▸ **Instructions for the task**:
A single number is expected: the count of lines in the records below that contain "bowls".

▸ **Information provided**:
--------------------
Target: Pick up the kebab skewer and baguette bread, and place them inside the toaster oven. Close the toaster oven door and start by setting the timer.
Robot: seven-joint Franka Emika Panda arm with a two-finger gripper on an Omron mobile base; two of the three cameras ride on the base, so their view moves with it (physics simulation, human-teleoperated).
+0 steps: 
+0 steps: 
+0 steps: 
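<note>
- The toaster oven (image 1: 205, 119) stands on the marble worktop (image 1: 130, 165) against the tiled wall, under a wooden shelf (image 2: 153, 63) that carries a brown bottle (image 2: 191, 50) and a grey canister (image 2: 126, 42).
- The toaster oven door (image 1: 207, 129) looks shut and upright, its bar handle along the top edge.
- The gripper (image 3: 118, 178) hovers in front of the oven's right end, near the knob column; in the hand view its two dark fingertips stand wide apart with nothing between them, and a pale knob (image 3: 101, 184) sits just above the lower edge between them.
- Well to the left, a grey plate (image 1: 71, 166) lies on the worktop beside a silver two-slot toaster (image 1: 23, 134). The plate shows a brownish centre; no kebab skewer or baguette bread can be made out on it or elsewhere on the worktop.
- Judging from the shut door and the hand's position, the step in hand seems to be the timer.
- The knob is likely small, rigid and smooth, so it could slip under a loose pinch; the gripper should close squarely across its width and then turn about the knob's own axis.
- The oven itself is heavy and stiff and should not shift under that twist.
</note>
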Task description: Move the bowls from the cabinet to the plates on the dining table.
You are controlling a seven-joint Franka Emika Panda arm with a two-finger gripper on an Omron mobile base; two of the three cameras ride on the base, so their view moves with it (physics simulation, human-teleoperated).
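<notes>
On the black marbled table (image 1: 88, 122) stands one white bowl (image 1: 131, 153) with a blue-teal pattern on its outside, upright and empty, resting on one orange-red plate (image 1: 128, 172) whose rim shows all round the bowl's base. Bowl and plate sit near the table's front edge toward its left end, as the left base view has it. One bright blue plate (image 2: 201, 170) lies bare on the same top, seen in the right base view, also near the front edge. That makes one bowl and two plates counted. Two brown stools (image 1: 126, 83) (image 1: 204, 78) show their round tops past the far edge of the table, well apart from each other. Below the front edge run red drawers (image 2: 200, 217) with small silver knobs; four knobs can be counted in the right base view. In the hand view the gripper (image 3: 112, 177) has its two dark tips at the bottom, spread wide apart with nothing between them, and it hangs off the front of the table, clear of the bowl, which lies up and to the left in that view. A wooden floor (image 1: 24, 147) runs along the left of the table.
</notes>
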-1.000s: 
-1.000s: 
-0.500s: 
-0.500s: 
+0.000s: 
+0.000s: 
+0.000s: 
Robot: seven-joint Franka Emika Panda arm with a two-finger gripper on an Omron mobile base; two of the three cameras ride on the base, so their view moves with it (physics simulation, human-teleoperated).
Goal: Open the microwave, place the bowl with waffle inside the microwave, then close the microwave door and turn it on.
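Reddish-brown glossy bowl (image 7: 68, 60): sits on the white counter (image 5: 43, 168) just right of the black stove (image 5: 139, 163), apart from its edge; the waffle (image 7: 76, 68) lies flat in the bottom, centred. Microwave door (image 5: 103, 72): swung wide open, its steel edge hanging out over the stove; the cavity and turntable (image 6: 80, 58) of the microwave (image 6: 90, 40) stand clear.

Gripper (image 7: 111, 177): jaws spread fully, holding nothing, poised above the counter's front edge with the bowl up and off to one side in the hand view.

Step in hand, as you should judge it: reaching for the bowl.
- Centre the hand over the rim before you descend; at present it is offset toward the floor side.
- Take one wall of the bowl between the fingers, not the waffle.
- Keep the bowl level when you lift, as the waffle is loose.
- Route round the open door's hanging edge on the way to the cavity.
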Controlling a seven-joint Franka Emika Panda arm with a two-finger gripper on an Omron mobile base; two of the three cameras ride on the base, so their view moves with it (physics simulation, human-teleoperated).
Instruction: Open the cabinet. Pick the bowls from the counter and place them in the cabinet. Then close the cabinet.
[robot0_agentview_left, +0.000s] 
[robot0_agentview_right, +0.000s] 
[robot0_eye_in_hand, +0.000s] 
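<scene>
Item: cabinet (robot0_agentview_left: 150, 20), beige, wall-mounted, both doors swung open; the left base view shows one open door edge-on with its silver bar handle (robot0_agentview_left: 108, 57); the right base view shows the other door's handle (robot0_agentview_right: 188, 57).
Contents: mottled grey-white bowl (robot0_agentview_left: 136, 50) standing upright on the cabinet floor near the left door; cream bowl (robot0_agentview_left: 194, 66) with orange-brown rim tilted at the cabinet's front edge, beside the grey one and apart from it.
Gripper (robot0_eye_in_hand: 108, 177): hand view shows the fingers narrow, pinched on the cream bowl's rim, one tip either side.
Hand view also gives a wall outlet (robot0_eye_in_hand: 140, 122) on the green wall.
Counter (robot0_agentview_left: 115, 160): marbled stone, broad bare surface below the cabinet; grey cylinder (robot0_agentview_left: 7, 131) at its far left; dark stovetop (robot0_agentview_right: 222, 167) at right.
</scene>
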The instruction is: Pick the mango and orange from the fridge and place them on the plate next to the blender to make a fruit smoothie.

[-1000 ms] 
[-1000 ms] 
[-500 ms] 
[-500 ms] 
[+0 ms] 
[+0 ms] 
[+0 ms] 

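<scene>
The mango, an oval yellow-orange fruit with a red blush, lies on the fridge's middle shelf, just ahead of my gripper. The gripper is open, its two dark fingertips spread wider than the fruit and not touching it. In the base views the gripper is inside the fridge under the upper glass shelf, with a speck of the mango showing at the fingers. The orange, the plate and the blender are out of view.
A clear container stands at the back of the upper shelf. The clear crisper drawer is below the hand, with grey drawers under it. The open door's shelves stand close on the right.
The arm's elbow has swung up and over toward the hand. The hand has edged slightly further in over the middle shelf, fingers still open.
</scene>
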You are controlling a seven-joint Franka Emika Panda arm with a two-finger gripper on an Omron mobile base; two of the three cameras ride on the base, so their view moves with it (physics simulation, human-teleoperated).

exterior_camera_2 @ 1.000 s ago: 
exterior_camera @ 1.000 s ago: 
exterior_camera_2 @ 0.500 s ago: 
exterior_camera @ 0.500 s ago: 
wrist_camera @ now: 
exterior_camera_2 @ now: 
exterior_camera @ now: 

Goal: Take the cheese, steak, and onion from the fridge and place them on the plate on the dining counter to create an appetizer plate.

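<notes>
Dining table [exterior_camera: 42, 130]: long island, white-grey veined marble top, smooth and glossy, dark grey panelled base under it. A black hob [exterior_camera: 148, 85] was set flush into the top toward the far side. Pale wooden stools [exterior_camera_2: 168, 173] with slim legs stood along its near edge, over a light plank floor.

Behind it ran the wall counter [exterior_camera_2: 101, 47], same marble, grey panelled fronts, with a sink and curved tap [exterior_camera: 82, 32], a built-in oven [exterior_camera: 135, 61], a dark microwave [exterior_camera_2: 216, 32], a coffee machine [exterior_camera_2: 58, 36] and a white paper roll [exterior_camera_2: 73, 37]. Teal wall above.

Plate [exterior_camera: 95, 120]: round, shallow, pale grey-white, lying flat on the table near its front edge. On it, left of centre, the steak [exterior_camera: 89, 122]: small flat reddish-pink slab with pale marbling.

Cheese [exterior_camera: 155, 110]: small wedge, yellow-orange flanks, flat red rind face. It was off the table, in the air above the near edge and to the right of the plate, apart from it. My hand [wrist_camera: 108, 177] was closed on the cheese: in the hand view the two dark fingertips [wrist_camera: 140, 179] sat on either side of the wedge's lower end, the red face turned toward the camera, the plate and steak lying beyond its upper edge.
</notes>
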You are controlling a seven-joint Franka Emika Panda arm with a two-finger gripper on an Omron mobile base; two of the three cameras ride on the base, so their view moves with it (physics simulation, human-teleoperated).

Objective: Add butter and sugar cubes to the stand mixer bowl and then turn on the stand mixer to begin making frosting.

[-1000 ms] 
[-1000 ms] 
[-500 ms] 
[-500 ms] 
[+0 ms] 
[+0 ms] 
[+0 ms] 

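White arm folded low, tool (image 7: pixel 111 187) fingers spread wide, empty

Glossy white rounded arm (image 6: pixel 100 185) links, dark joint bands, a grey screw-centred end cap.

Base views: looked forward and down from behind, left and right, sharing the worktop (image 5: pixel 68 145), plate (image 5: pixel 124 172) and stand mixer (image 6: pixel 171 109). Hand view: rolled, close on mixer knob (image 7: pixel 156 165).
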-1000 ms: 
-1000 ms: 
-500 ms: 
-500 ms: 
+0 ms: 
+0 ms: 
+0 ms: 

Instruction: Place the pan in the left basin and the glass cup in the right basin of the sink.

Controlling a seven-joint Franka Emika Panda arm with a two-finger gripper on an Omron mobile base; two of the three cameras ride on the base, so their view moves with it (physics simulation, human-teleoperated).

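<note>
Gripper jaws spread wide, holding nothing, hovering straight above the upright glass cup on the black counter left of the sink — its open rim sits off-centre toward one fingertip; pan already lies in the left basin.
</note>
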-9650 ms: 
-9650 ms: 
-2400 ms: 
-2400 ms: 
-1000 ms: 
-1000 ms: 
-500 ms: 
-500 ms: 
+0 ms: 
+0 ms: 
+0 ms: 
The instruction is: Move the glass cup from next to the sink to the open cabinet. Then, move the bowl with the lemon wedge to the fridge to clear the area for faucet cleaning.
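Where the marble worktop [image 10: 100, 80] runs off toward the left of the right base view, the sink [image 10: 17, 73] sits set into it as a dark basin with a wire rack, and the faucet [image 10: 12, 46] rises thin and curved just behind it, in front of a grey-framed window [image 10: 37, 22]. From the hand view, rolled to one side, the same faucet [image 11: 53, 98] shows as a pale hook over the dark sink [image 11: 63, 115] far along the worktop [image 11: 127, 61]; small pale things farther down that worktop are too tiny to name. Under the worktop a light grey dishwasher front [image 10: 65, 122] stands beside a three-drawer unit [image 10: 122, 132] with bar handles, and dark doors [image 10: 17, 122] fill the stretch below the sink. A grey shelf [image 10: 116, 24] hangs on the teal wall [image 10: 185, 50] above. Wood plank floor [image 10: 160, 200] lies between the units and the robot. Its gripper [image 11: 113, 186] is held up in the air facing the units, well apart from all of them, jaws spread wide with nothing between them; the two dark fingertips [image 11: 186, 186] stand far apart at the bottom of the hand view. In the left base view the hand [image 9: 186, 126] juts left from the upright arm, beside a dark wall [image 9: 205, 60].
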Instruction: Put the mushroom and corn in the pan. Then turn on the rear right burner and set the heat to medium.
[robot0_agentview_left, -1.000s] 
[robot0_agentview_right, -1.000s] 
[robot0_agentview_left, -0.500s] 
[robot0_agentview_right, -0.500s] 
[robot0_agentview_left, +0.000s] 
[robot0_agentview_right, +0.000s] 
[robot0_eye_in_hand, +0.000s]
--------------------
▸ **Response for this exercise**:
2